The Mortgage, often referred to as the Deed Of Trust, is generally of much greater length compared to the Note. A key provision of the Note grants the Mortgage enforceability. The Note references the related Mortgage: “In addition to the protections given to the Note Holder under this Note, a Mortgage, Deed of Trust … dated the same date as this Note … protects the Note Holder if I do not keep the promises made in this Note”.
Think of the Mortgage as the “enforcement arm” of the Note. The Mortgage contains, in about fifteen pages; the procedures to, typically; take back the property. For notaries the Mortgage often contains a “built in” problem. On the first page of the Mortgage the borrower is “supposed” to be named. However, in lieu of their legal name the “vesting” name often appears. This is not a problem on the first page. But, it does get to be a problem on the last page. For it is there that the computer often uses the “vesting” name in the notary section.
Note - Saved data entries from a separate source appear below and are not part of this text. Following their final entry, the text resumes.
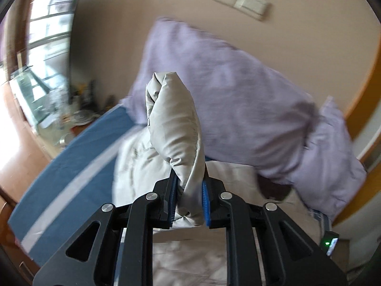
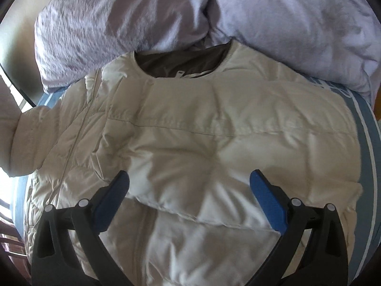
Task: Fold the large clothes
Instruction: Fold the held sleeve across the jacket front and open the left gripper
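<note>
Left wrist view: the left gripper (image 1: 189, 186) has its jaws clamped on a bunched sleeve (image 1: 172, 121) of the cream puffer jacket (image 2: 202, 143), lifted above the bed (image 1: 78, 157). Lilac pillows (image 1: 238, 100) lie at the far end against the wall. Right wrist view: the right gripper (image 2: 189, 183) hovers over the jacket with its jaws spread wide, gripping nothing. The jacket lies flat on the blue sheet (image 2: 366, 166), collar toward the pillows, its left sleeve raised.
</note>
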Demonstrator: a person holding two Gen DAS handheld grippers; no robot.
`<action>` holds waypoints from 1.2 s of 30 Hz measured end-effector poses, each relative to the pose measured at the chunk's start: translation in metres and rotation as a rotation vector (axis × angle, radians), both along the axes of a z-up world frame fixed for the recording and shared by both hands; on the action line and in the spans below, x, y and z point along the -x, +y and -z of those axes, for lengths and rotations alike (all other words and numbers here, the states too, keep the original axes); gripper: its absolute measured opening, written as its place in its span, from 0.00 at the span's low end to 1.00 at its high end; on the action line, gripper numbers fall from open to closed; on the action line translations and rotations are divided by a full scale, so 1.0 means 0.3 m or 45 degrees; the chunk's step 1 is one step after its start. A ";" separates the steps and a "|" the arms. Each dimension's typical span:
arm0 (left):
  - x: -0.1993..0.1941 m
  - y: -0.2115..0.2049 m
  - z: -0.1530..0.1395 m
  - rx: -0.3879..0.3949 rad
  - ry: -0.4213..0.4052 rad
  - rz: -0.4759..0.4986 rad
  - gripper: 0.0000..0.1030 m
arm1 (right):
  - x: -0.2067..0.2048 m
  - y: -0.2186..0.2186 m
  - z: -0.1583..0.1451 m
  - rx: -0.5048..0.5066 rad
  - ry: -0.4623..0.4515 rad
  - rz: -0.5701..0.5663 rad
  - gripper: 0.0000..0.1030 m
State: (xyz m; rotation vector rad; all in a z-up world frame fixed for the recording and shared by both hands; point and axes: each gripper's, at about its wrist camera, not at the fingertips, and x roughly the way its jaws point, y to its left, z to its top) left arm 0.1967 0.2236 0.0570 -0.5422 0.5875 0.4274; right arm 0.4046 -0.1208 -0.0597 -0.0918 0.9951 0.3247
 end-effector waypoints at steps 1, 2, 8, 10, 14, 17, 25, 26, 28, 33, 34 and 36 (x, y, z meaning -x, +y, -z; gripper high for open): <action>-0.033 -0.042 -0.014 -0.003 -0.011 0.045 0.16 | 0.004 -0.021 -0.008 -0.012 -0.002 0.012 0.98; -0.050 -0.070 -0.023 -0.007 -0.018 0.072 0.16 | 0.007 -0.043 -0.015 -0.023 -0.004 0.025 0.98; -0.195 -0.299 -0.030 -0.037 -0.029 0.301 0.16 | 0.022 -0.168 -0.040 -0.069 -0.012 0.095 0.98; -0.237 -0.359 -0.007 -0.023 -0.010 0.356 0.16 | 0.026 -0.212 -0.040 -0.080 -0.010 0.127 0.98; -0.333 -0.478 0.069 -0.012 0.064 0.436 0.16 | 0.037 -0.277 -0.038 -0.089 -0.011 0.163 0.98; -0.381 -0.539 0.132 -0.010 0.128 0.472 0.16 | 0.041 -0.312 -0.034 -0.092 -0.012 0.181 0.98; -0.462 -0.674 0.317 -0.007 0.310 0.550 0.15 | 0.050 -0.360 -0.019 -0.086 -0.008 0.201 0.98; -0.463 -0.684 0.336 -0.008 0.331 0.557 0.15 | 0.052 -0.361 -0.018 -0.083 -0.009 0.202 0.98; -0.472 -0.711 0.383 -0.016 0.379 0.572 0.15 | 0.053 -0.367 -0.013 -0.078 -0.008 0.204 0.98; -0.475 -0.750 0.437 -0.061 0.444 0.586 0.19 | 0.053 -0.387 0.009 -0.079 0.015 0.222 0.98; -0.476 -0.753 0.437 -0.063 0.448 0.587 0.21 | 0.053 -0.391 0.013 -0.081 0.020 0.225 0.98; -0.473 -0.755 0.426 -0.060 0.441 0.598 0.34 | 0.050 -0.392 0.015 -0.083 0.024 0.229 0.98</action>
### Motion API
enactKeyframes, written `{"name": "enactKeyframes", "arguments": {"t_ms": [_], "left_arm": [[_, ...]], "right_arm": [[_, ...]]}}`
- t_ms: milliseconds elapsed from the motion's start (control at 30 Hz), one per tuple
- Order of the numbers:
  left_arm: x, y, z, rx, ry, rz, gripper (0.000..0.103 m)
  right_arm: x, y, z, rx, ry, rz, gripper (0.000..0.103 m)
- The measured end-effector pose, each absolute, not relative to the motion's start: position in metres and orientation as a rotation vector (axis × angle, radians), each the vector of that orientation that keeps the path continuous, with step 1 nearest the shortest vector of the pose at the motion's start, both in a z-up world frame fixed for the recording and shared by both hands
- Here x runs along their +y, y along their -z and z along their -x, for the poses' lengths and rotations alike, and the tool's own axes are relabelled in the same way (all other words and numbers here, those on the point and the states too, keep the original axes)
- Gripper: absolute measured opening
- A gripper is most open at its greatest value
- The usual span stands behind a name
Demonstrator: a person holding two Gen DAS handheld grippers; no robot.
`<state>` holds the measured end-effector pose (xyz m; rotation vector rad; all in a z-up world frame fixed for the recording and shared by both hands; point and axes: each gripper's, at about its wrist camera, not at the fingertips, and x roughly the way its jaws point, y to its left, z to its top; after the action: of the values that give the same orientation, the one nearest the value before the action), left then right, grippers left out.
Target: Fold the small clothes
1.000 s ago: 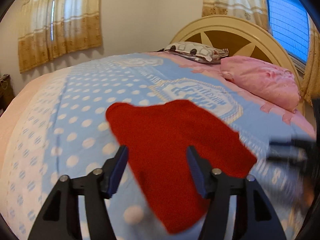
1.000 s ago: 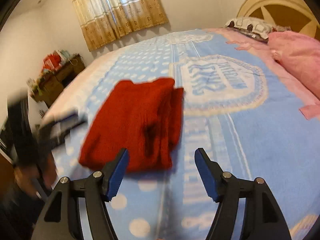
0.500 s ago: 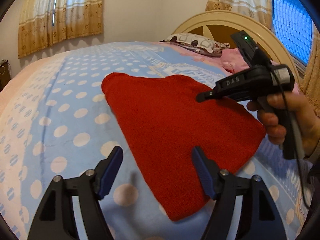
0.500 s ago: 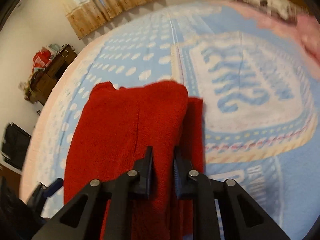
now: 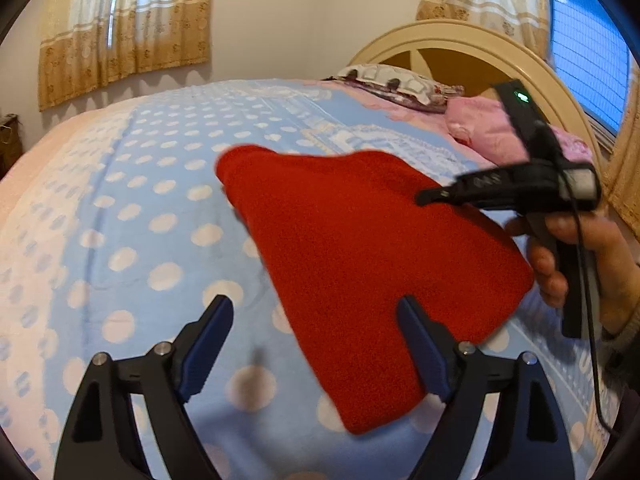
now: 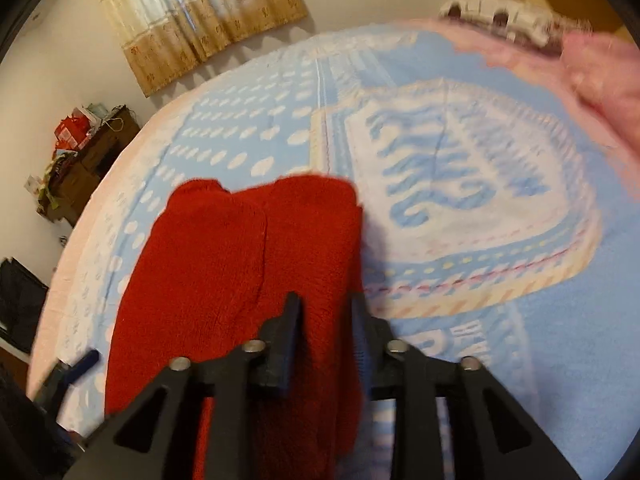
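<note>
While the red garment [image 5: 360, 264] lay flat on the blue dotted blanket [image 5: 132, 216] in the middle of the bed, already folded into a narrow shape with 1 seam showing along its length, the right gripper [image 6: 326, 316] was low over its right side. Its 2 fingers stood close together with a strip of red cloth between them, so I judged that they were closing on the edge of the garment, but the picture was blurred and I could not tell if the pinch was firm. The left gripper [image 5: 316, 344] hovered above the near end of the garment with its fingers spread wide and nothing between them; 1 finger was over the blanket and the other over the cloth.

The risk, in my judgement, was in the grip of the right gripper. If it held only the top layer, a lift would open the fold instead of carrying it over. If it also caught the blanket under the cloth, the blanket would rise and the garment would slide. The pink pillow [image 5: 492, 128] and the headboard [image 5: 472, 40] were well apart and in no danger.
</note>
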<state>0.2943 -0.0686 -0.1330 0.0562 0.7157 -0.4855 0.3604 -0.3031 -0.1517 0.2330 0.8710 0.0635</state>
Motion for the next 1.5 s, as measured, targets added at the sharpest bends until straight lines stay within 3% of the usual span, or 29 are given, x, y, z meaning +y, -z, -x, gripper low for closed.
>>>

For technical reasons, on the Mortgage vesting often includes “status” terminology such as “husband and wife” or “a single woman” or “a married man” – but **ONLY** the name is permitted in the notary section. Thus, “before me appeared John B Doe a single man” is not permitted per NY State notary laws. I am required to redact (thin line through & my initials) the “a single man” part from the pre-entered value following “before me personally appeared”. Care should also be taken to have John B Doe initial JBD not just JD if his middle initial is on the signature line of the Mortgage. I promise to pay, and, what if I don’t; are the heart of the deal.
Most fail to note (no pun) that there is language in the NOTE that incorporates the Mortgage as “part of the note”
A little mentioned aspect in the “fine print” but O so important.